### TASK PROMPT
Give the listing again exactly, omitting its images.

>>>

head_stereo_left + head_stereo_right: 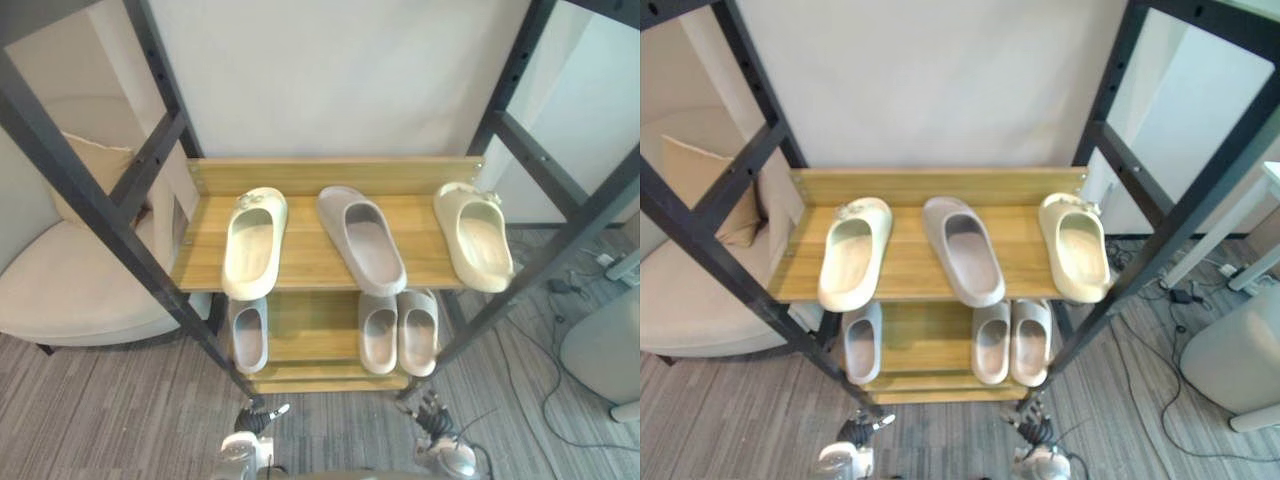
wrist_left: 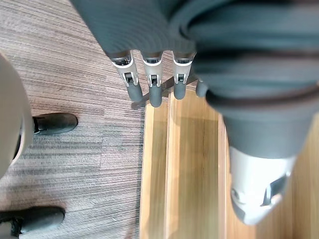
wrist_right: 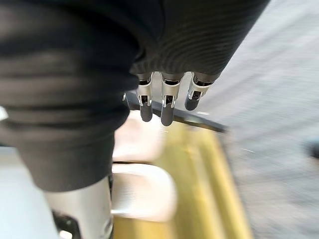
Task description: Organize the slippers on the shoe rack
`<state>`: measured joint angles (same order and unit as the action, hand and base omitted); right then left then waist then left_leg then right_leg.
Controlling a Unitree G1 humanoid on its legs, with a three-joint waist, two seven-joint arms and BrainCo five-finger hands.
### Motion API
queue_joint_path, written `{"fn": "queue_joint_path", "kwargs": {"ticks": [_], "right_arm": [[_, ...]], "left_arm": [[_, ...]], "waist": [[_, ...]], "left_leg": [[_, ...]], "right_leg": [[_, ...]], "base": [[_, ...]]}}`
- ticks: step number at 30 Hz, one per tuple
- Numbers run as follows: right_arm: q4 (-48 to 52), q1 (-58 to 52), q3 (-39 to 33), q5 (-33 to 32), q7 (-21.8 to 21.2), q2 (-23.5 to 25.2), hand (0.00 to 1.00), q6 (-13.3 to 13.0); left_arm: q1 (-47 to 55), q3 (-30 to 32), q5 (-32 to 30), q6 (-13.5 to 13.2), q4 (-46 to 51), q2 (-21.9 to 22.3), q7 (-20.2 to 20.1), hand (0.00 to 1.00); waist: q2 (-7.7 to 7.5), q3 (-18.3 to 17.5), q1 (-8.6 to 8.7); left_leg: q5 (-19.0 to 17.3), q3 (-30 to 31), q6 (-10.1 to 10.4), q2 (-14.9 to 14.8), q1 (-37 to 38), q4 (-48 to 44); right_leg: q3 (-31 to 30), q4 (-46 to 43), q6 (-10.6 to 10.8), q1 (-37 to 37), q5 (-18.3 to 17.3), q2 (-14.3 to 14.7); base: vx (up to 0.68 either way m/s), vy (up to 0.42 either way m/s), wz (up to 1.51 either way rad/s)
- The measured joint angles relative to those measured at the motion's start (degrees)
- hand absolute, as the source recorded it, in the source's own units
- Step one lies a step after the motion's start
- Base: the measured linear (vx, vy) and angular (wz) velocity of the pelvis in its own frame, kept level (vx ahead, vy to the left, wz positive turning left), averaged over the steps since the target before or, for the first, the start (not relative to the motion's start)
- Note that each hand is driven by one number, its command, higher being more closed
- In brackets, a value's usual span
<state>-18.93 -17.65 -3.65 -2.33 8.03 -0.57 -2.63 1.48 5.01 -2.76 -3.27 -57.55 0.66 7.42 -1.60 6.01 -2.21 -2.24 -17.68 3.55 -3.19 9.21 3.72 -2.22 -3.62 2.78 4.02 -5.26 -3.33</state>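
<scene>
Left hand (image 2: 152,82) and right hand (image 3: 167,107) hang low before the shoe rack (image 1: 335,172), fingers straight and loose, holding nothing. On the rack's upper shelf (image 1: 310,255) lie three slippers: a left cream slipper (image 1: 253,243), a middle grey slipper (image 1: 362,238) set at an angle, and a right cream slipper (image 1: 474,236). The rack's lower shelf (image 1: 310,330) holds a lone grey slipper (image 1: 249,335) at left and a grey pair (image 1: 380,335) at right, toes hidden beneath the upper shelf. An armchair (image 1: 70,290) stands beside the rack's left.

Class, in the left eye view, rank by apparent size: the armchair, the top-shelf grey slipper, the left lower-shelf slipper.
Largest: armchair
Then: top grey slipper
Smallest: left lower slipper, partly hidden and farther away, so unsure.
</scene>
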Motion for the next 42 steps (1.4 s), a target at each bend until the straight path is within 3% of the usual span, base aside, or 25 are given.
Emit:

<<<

### RESULT OF THIS TASK
head_stereo_left + head_stereo_right: 
wrist_left: 
wrist_right: 
Task description: Organize the slippers on the shoe rack
`<state>`: measured joint angles (same order and unit as the action, hand and base omitted); right then left then waist then left_leg then right_leg.
Controlling a Unitree G1 humanoid on its legs, with a three-joint waist, two seven-joint arms and BrainCo five-finger hands.
### Motion API
queue_joint_path, written `{"fn": "queue_joint_path", "kwargs": {"ticks": [_], "right_arm": [[_, ...]], "left_arm": [[_, ...]], "waist": [[_, ...]], "left_leg": [[_, ...]], "right_leg": [[_, ...]], "base": [[_, ...]]}}`
- ticks: step number at 30 Hz, one per tuple
- Numbers run as follows: right_arm: q4 (-48 to 52), q1 (-58 to 52), q3 (-39 to 33), q5 (-33 to 32), q7 (-21.8 to 21.2), q2 (-23.5 to 25.2), hand (0.00 to 1.00), q6 (-13.3 to 13.0); left_arm: q1 (-47 to 55), q3 (-30 to 32), q5 (-32 to 30), q6 (-13.5 to 13.2), q4 (-46 to 51), q2 (-21.9 to 22.3), q7 (-20.2 to 20.1), hand (0.00 to 1.00); waist: q2 (-7.7 to 7.5), q3 (-18.3 to 17.5), q1 (-8.6 to 8.7); left_leg: q5 (-19.0 to 17.3), q3 (-30 to 31), q6 (-10.1 to 10.4), q2 (-14.9 to 14.8), q1 (-37 to 38), q4 (-48 to 44); right_leg: q3 (-31 to 30), q4 (-46 to 43), q6 (-10.6 to 10.8), q1 (-37 to 37), q5 (-18.3 to 17.3), q2 (-14.3 to 14.7); base: vx (up to 0.68 either way m/s), vy (up to 0.42 either way m/s), wz (up to 1.51 either way rad/s)
- The measured joint angles relative to those measured at the motion's start (degrees)
- hand absolute, as the source recorded it, in the source's own units
- Step one lies a step after the motion's start
- Base: the measured linear (vx, vy) and angular (wz) velocity of the pelvis in its own frame, kept level (vx ahead, vy to the left, wz positive turning left), averaged over the steps since the target before or, for the first, the start (not relative to the motion's start)
- Note that each hand is driven by one number, its command, higher being more closed
- In brackets, a value's usual span
<state>-18.93 -17.65 -3.65 -2.33 8.03 -0.57 -2.63 1.48 5.01 -2.76 -3.27 -57.55 0.66 7.42 -1.60 6.01 -2.21 -2.24 -17.68 3.55 -3.19 9.21 3.72 -2.22 -3.62 2.78 4.02 -5.26 -3.33</state>
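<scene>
Left hand (image 2: 152,82) and right hand (image 3: 167,107) hang low before the shoe rack (image 1: 335,172), fingers straight and loose, holding nothing. On the rack's upper shelf (image 1: 310,255) lie three slippers: a left cream slipper (image 1: 253,243), a middle grey slipper (image 1: 362,238) set at an angle, and a right cream slipper (image 1: 474,236). The rack's lower shelf (image 1: 310,330) holds a lone grey slipper (image 1: 249,335) at left and a grey pair (image 1: 380,335) at right, toes hidden beneath the upper shelf. An armchair (image 1: 70,290) stands beside the rack's left.

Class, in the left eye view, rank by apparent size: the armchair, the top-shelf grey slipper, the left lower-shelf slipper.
Largest: armchair
Then: top grey slipper
Smallest: left lower slipper, partly hidden and farther away, so unsure.
</scene>
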Motion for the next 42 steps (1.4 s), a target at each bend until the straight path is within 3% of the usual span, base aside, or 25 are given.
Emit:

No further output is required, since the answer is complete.